→ **PROBLEM DETAILS**
Please restate, word for word, the lines below that begin at the one with "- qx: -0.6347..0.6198" and end at the one with "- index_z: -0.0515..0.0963". Leave out all other lines.
- - -
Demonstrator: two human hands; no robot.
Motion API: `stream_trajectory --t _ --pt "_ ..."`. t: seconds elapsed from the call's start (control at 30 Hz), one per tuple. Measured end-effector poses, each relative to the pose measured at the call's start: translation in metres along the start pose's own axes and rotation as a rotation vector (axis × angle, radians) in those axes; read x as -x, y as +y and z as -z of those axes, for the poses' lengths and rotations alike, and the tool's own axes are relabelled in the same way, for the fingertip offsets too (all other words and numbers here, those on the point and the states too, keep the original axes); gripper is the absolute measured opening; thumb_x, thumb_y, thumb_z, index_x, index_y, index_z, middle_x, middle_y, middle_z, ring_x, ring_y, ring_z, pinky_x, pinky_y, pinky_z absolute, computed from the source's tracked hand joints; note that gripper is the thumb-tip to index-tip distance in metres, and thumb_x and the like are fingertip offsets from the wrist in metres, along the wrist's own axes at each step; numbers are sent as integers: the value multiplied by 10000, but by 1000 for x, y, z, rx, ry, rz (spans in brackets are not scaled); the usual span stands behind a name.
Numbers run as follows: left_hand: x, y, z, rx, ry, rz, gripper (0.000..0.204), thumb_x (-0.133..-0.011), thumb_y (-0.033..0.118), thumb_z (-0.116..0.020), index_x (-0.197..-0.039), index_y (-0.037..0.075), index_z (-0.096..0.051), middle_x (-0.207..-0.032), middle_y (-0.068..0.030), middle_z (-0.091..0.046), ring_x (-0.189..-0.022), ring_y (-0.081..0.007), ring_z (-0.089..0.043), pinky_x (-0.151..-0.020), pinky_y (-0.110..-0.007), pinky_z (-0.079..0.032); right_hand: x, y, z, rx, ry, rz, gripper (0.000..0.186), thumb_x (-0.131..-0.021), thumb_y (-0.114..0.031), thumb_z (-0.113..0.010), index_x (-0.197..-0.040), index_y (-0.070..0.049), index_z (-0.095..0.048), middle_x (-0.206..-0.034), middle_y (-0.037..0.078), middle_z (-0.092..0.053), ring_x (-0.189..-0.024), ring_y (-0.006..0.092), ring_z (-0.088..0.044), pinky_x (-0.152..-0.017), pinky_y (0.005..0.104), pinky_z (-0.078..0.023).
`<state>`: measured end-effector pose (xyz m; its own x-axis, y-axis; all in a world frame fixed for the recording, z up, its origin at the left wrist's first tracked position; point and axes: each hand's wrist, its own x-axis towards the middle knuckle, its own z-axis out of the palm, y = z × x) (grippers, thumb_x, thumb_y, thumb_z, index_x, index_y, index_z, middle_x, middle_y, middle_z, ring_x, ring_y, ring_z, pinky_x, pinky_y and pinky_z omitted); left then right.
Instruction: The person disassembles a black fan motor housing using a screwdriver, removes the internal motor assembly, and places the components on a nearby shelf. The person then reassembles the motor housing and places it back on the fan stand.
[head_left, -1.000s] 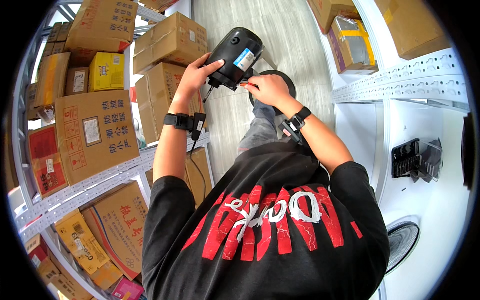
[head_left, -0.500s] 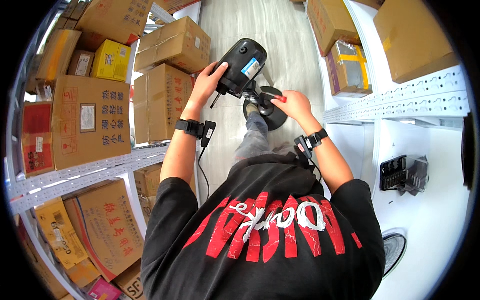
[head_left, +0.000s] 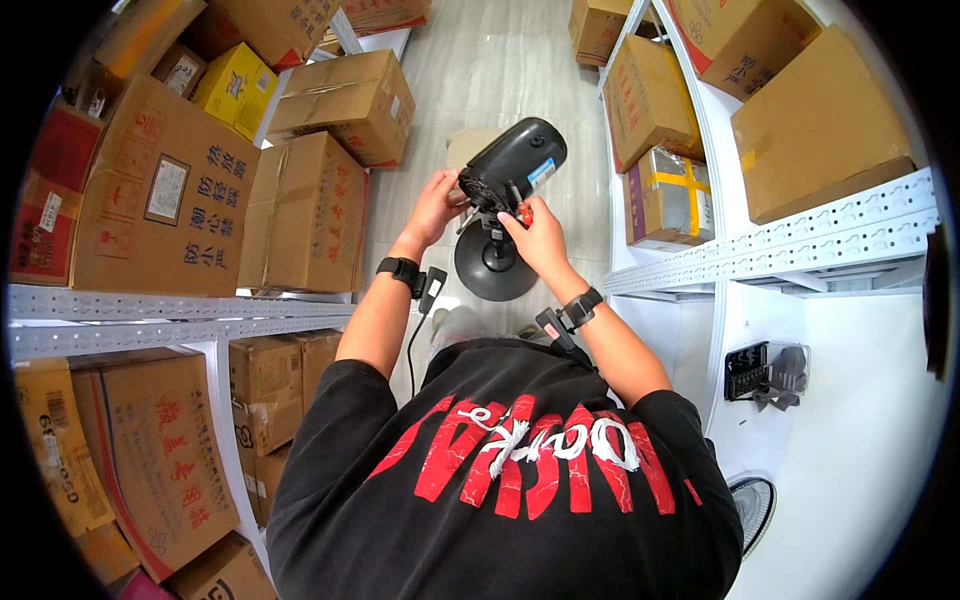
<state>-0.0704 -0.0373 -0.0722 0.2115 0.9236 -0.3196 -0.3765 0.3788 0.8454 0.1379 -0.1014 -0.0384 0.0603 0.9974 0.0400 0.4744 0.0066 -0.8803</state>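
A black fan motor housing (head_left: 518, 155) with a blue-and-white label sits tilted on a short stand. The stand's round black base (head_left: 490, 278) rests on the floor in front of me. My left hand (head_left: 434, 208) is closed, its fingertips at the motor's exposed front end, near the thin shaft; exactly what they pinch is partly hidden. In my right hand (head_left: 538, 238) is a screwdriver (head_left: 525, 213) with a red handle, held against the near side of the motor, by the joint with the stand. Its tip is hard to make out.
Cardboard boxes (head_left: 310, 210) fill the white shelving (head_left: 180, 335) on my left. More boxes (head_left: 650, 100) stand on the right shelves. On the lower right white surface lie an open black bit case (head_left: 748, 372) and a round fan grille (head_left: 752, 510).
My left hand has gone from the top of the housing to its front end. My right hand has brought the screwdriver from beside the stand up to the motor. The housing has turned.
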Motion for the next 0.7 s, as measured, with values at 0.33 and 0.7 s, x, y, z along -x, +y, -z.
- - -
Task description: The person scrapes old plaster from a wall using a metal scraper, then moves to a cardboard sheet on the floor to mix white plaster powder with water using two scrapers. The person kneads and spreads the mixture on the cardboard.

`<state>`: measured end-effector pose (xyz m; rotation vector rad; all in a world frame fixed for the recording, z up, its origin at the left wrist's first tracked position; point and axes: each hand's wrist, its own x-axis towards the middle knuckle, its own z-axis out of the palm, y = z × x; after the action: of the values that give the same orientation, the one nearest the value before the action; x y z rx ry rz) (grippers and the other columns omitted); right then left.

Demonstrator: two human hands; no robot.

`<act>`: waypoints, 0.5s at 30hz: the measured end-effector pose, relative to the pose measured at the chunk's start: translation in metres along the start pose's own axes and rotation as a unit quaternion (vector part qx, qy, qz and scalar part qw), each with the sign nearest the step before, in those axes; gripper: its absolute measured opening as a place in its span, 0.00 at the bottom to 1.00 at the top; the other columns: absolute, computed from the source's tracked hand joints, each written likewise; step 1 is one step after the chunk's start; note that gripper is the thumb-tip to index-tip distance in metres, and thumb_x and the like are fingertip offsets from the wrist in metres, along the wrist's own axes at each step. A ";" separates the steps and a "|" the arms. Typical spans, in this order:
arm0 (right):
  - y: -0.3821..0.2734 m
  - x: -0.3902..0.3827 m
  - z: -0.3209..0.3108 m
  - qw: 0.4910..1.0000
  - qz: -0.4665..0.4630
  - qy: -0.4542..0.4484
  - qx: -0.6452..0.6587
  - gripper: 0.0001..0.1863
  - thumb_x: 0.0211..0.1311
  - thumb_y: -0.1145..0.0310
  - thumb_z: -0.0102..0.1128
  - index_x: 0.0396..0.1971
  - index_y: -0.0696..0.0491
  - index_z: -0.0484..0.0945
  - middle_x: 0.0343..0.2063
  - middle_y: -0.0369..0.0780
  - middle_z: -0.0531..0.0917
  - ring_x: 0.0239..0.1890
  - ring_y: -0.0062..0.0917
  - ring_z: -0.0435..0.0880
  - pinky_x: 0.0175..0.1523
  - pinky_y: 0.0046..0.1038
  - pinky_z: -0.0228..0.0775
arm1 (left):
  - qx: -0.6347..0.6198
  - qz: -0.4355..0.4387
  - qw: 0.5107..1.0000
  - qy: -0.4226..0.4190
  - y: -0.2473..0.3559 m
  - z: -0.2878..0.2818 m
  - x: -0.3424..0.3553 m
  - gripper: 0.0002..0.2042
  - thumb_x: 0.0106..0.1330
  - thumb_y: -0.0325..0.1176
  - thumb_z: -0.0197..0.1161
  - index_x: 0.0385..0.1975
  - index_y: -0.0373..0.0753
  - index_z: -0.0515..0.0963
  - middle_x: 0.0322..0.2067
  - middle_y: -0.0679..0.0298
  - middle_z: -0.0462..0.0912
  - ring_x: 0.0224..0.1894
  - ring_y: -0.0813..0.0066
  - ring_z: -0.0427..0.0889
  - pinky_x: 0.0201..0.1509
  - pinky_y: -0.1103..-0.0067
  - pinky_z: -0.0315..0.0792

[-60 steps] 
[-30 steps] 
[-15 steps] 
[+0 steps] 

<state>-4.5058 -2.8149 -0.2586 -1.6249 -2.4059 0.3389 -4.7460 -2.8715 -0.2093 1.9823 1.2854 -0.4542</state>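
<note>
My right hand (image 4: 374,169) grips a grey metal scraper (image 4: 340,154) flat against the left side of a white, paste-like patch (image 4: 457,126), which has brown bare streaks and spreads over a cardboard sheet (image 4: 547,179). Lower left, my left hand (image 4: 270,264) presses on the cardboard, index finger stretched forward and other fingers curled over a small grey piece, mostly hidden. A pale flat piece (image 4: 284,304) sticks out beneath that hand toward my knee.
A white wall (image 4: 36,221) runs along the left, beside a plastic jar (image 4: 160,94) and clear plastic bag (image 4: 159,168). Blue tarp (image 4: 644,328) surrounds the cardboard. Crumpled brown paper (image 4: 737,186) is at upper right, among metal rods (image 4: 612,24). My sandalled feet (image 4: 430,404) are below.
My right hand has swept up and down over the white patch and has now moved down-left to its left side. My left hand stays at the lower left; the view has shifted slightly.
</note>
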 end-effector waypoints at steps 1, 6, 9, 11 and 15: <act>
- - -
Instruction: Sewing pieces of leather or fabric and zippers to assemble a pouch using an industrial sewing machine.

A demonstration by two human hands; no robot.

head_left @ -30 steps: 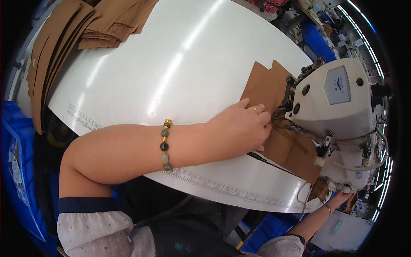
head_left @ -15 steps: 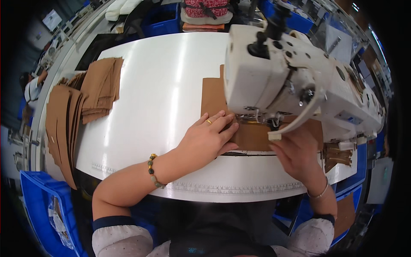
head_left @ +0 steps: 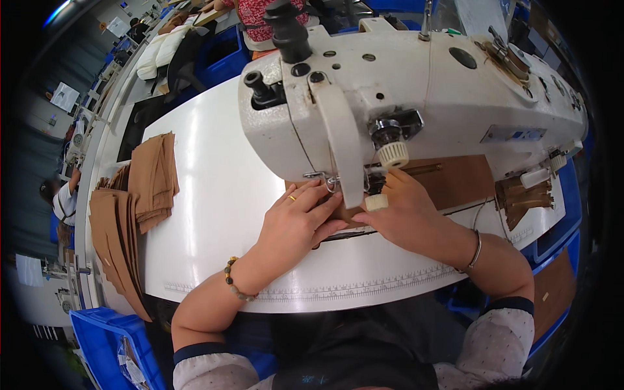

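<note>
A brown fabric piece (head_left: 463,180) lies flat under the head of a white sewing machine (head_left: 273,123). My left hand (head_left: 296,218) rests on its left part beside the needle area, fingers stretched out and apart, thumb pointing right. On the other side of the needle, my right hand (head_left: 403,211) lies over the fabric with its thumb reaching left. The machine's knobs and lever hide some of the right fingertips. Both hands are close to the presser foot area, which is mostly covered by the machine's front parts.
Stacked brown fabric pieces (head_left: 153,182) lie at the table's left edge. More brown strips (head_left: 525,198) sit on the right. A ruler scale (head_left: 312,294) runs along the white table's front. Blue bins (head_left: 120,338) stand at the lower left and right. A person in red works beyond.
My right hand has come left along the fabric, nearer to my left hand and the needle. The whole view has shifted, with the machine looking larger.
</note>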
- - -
→ **ANSWER SPACE**
  - qx: -0.6347..0.6198
  - qz: -0.4355..0.4387
  - qw: 0.5107..1.0000
  - qy: -0.4226..0.4190
  - y: -0.2473..0.3559 m
  - z: -0.2878..0.2818 m
  - x: -0.3424..0.3553 m
  - gripper: 0.0002..0.2042
  - thumb_x: 0.0106..0.1330
  - thumb_y: -0.0325..0.1176
  - thumb_z: -0.0197..0.1161
  - index_x: 0.0385..0.1975
  - index_y: -0.0373..0.0753
  - index_z: -0.0515..0.0963

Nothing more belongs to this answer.